Emulating the logistic map with totalistic cellular automata
Franco Bagnoli
TL;DR
This work analyzes when the mean-field dynamics of a totalistic cellular automaton can reproduce the logistic map. By deriving the mean-field update and the corresponding transition probabilities, it shows that exact equivalence requires infinite-range neighborhoods, with finite ranges yielding a bounded parameter regime $a_M(R)=4\frac{R-1}{R}$. The study then demonstrates that introducing small-world rewiring (quenched) or randomization of neighborhoods can recover logistic-like density dynamics for finite $R$, with about 50% rewiring sufficing to closely approximate the logistic behavior. The findings highlight a practical pathway to induce mean-field-like chaos and bifurcation structure in low-dimensional CA models via network topology, offering a bridge between local interactions and global logistic dynamics.
Abstract
We investigate the conditions under which the mean-field formulation of a totalistic cellular automaton can approximate the logistic equation. We obtain that this can be obtained only for infinite-range neighborhood.
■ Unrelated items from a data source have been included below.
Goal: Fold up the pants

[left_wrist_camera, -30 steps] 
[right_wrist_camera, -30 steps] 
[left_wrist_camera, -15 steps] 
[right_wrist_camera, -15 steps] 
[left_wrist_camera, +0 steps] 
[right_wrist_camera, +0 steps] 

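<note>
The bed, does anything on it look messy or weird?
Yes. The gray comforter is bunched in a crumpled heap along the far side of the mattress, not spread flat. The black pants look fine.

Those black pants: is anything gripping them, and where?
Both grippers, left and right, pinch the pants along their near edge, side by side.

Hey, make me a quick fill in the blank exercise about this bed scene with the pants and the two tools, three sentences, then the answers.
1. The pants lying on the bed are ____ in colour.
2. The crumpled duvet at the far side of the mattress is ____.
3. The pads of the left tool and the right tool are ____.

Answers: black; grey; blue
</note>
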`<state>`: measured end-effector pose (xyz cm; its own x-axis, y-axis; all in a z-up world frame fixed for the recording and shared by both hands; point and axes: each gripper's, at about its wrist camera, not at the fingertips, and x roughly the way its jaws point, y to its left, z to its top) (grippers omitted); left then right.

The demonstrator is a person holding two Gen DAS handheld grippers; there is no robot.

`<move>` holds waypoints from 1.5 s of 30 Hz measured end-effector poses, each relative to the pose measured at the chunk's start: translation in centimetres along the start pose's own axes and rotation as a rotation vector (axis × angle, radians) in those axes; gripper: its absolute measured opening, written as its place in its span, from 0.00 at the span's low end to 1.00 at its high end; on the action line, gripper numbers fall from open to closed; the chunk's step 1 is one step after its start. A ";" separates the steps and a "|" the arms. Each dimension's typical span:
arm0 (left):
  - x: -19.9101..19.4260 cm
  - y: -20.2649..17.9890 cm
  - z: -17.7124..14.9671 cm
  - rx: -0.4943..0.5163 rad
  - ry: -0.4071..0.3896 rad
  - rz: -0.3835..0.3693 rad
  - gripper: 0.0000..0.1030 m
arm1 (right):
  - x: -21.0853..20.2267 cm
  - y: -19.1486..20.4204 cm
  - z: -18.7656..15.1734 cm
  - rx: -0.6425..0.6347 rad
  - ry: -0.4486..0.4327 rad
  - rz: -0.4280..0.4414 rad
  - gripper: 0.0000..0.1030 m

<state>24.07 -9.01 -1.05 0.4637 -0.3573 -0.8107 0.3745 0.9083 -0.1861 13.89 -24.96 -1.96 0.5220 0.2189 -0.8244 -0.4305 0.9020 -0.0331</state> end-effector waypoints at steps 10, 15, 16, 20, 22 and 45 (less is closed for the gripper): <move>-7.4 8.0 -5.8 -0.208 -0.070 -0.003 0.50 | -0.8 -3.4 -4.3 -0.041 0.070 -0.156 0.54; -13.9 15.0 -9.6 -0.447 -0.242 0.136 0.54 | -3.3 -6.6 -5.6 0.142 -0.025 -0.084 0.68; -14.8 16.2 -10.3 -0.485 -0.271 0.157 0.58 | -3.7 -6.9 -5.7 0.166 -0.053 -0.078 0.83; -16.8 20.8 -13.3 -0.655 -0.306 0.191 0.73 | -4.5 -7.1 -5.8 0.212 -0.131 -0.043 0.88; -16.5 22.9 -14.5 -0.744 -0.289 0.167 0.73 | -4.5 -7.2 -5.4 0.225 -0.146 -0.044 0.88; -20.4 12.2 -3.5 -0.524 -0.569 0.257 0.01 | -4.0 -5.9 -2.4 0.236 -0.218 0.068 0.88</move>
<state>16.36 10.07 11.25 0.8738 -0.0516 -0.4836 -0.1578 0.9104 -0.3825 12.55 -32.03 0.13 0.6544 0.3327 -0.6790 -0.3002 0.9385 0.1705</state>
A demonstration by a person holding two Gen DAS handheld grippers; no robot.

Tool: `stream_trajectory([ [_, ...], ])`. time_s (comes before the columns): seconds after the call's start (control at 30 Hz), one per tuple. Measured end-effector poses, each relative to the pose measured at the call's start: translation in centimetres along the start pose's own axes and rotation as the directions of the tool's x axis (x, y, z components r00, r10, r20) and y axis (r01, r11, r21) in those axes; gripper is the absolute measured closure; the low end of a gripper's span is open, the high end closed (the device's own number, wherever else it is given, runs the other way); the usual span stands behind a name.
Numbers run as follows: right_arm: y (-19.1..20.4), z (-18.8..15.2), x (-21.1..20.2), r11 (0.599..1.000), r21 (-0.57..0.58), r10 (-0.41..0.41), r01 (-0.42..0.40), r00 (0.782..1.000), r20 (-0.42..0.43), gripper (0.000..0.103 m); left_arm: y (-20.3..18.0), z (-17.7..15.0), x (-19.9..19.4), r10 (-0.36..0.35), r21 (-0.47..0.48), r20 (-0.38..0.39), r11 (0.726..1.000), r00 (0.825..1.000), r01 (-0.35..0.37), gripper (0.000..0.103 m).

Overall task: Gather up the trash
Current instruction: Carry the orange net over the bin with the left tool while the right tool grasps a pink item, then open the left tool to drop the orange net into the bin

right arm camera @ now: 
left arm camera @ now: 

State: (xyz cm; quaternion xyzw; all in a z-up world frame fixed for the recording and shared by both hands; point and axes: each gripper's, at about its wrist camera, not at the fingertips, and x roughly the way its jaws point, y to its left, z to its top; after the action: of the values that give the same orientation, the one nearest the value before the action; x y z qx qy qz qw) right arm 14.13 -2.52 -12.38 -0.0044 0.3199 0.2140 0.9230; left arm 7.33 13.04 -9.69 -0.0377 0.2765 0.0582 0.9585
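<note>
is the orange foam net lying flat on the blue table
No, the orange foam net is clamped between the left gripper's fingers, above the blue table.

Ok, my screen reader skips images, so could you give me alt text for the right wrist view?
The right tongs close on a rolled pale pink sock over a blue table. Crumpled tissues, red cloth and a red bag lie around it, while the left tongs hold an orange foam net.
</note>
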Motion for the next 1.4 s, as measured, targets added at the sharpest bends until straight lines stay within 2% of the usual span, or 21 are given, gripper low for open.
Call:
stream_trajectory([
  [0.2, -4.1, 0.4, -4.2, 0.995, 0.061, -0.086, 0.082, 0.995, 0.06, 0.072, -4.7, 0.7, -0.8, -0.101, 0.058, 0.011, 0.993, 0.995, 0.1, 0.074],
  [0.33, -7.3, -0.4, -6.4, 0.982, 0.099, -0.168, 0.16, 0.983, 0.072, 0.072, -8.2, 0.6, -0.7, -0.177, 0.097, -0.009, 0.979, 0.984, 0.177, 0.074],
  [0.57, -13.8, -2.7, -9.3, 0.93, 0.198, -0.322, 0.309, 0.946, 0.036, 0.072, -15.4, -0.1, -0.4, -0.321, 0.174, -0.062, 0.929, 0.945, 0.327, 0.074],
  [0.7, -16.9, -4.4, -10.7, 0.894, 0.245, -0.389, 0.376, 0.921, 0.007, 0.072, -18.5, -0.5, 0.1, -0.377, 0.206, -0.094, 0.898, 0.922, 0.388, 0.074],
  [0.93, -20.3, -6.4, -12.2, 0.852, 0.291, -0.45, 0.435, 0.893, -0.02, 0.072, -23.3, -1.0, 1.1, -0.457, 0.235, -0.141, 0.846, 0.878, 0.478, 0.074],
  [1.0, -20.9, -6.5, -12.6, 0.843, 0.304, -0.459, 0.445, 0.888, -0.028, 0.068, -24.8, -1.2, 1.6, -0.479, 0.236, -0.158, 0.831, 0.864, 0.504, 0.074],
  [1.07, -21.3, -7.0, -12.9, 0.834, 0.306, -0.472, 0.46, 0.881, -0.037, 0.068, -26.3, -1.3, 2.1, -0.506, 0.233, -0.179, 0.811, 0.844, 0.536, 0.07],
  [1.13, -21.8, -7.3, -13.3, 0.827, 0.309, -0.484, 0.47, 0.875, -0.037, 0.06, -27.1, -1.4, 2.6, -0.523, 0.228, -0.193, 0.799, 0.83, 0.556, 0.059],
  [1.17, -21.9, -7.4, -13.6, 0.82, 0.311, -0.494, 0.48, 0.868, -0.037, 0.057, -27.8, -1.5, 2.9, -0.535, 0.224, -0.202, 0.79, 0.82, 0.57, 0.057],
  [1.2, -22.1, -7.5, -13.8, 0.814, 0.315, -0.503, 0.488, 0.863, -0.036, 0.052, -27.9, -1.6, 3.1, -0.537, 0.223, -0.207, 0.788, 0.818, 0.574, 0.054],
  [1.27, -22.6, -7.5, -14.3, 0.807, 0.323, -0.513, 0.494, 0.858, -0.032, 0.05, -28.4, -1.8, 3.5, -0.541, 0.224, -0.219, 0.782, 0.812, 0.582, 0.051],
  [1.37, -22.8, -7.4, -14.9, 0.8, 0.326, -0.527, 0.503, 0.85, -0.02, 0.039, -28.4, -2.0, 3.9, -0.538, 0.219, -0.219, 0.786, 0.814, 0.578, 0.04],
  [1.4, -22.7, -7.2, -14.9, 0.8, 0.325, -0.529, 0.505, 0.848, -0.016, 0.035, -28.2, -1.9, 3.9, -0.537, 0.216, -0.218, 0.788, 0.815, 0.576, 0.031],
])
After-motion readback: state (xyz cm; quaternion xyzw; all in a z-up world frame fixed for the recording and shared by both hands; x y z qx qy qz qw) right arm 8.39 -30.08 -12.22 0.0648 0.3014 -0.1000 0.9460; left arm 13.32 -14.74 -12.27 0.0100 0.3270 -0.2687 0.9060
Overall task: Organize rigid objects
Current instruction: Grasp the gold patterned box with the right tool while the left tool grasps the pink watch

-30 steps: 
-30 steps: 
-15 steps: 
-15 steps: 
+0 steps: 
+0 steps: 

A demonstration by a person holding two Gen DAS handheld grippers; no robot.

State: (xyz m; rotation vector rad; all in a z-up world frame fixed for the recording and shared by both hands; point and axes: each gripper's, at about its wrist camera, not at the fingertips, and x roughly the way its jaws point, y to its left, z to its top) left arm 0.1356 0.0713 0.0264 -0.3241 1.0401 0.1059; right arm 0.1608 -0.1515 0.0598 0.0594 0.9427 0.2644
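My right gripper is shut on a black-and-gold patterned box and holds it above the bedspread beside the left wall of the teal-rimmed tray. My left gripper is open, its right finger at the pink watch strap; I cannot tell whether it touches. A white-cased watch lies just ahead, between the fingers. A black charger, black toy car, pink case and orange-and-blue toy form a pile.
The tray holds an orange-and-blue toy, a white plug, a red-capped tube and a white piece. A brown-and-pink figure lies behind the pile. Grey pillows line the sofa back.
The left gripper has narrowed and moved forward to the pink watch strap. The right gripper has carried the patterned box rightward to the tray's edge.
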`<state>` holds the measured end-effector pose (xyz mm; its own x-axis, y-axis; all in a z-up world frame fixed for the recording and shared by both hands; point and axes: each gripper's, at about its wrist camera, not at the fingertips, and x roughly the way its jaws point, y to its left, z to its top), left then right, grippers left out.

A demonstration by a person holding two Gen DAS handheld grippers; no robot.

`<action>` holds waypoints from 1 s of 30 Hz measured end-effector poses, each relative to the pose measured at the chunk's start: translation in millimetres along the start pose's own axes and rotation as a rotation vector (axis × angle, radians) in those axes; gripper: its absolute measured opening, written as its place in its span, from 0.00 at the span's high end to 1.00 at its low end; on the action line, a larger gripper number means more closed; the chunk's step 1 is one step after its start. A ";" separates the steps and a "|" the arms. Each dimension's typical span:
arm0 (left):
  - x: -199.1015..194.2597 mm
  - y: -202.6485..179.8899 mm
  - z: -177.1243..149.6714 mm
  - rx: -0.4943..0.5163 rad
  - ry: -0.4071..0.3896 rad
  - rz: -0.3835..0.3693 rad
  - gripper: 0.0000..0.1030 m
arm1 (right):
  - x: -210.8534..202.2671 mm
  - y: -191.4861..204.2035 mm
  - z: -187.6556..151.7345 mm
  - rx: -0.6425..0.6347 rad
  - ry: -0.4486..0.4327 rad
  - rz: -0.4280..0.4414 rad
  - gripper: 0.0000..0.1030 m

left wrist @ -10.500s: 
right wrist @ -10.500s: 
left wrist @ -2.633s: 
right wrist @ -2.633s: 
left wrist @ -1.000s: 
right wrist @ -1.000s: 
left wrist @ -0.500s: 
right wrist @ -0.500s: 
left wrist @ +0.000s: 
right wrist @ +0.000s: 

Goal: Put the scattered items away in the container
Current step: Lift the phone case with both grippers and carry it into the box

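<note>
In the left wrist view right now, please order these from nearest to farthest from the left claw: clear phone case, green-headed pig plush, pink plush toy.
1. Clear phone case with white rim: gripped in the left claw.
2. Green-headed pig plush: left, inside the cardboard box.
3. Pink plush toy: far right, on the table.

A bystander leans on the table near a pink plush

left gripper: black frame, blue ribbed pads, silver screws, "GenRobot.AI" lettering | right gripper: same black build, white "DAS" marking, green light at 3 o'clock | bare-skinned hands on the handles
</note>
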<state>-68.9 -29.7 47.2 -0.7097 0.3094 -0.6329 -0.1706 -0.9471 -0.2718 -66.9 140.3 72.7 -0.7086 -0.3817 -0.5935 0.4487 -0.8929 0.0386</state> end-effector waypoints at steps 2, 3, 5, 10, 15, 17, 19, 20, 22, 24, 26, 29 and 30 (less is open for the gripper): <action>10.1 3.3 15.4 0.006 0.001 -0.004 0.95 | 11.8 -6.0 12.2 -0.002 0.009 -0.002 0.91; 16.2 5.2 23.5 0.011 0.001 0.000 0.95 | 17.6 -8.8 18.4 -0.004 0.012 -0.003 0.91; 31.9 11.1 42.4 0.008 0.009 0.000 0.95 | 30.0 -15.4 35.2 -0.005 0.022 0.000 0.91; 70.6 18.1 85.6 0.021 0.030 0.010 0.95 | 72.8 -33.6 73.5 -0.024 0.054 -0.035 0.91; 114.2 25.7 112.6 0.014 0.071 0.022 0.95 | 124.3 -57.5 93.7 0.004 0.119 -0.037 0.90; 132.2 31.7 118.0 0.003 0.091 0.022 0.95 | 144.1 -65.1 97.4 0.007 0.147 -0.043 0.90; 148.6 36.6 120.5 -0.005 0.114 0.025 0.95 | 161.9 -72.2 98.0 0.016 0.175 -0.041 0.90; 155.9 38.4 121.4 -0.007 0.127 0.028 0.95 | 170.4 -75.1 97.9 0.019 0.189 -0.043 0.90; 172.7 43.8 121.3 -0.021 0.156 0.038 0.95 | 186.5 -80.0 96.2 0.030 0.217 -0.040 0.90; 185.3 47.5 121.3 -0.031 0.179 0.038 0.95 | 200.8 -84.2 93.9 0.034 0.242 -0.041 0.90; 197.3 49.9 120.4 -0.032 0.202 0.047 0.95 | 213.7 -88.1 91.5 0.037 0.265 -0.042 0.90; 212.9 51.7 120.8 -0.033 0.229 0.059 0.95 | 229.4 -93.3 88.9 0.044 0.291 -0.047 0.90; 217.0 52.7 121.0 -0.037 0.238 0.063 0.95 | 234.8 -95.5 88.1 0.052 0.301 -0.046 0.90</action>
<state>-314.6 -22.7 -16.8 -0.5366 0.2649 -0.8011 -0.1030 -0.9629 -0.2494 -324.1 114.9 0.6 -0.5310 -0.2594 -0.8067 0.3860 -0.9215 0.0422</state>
We then performed simulation of one-dimensional cellular automata, showing that this mean-field approximation is clearly obtained by shuffling the configuration or choosing at random the neighbors, but also rewiring a fraction of links, in the spirit of the small-world mechanism. We show that it is possible to obtain a good approximation of the logistic behavior with a fraction of rewiring link of 50% or more.